*WHAT IS NEEDED*.
Please copy each line in the records below that contains the string "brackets".

*AVAILABLE DATA*.

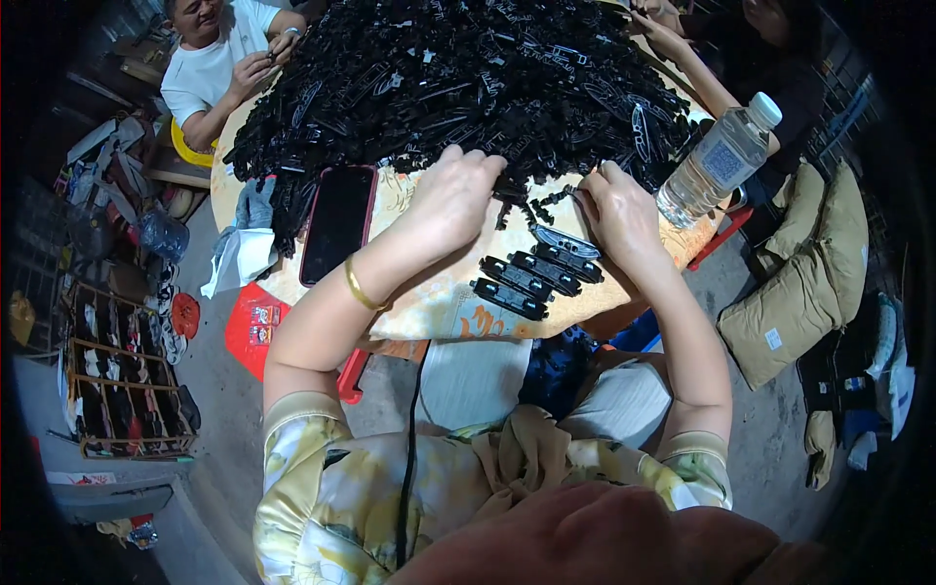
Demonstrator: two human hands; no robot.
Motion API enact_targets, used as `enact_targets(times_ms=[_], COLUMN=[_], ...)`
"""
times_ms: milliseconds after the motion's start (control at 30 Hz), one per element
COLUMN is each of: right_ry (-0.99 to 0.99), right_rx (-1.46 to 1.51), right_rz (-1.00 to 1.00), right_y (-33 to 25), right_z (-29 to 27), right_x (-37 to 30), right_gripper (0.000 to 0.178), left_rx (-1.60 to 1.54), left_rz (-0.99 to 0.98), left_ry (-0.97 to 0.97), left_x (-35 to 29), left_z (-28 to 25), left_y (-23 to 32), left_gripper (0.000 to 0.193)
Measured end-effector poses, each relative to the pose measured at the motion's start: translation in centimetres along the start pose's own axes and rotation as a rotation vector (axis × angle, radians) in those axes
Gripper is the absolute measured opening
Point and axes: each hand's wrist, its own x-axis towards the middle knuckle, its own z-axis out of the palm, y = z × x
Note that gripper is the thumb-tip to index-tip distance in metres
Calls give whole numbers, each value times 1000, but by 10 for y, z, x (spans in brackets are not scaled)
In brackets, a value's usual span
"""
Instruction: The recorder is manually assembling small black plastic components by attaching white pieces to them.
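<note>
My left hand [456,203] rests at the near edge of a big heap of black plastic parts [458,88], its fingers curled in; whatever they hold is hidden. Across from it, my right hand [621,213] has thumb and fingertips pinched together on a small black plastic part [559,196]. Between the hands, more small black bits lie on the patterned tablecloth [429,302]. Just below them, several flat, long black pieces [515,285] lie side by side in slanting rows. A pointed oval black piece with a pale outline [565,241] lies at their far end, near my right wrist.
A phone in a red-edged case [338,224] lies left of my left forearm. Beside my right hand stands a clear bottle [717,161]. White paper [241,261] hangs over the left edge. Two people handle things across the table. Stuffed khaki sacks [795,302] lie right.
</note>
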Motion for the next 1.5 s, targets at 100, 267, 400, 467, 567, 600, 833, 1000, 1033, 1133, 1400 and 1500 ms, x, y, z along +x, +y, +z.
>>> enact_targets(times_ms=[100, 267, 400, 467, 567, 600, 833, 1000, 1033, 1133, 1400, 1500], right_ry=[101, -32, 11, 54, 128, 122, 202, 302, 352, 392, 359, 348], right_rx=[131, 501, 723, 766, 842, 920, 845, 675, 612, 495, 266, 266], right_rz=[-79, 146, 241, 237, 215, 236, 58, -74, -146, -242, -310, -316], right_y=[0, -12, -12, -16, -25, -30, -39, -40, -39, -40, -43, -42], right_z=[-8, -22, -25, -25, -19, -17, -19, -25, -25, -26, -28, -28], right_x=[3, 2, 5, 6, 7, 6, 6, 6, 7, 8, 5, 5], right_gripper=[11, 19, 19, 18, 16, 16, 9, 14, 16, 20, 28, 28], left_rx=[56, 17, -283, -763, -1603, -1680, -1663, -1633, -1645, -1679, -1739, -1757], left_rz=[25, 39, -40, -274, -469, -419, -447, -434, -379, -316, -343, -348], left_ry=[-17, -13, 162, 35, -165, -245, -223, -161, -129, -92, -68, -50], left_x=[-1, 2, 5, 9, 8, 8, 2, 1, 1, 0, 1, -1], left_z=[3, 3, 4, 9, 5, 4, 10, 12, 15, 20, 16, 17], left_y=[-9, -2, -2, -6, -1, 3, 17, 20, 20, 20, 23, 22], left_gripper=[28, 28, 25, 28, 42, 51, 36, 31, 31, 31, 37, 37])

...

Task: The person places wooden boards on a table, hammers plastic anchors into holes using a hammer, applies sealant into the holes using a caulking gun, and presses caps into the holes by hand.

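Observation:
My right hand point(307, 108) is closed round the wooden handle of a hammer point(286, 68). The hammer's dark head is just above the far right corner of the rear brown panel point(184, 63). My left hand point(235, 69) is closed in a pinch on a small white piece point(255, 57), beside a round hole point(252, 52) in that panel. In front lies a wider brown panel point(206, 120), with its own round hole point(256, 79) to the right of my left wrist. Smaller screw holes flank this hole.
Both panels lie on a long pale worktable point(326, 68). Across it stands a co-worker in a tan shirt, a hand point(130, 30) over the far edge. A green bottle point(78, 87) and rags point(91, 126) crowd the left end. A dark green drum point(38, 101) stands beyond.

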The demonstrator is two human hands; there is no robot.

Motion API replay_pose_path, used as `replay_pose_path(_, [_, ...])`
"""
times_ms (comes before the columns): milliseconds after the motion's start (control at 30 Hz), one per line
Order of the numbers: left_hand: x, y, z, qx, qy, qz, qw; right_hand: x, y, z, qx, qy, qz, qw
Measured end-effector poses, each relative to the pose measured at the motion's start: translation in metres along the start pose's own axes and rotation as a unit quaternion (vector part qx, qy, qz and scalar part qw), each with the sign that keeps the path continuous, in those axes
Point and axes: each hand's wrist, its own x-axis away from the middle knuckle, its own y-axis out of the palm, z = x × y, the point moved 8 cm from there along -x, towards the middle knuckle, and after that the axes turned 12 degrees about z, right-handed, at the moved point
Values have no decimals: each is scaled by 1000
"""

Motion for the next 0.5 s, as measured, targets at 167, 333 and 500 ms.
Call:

*REPLY TO THE EXERCISE*.
Calls give whole numbers, each value times 1000, but by 10 for y, z, x (spans in brackets are not scaled)
In brackets, a value's usual span

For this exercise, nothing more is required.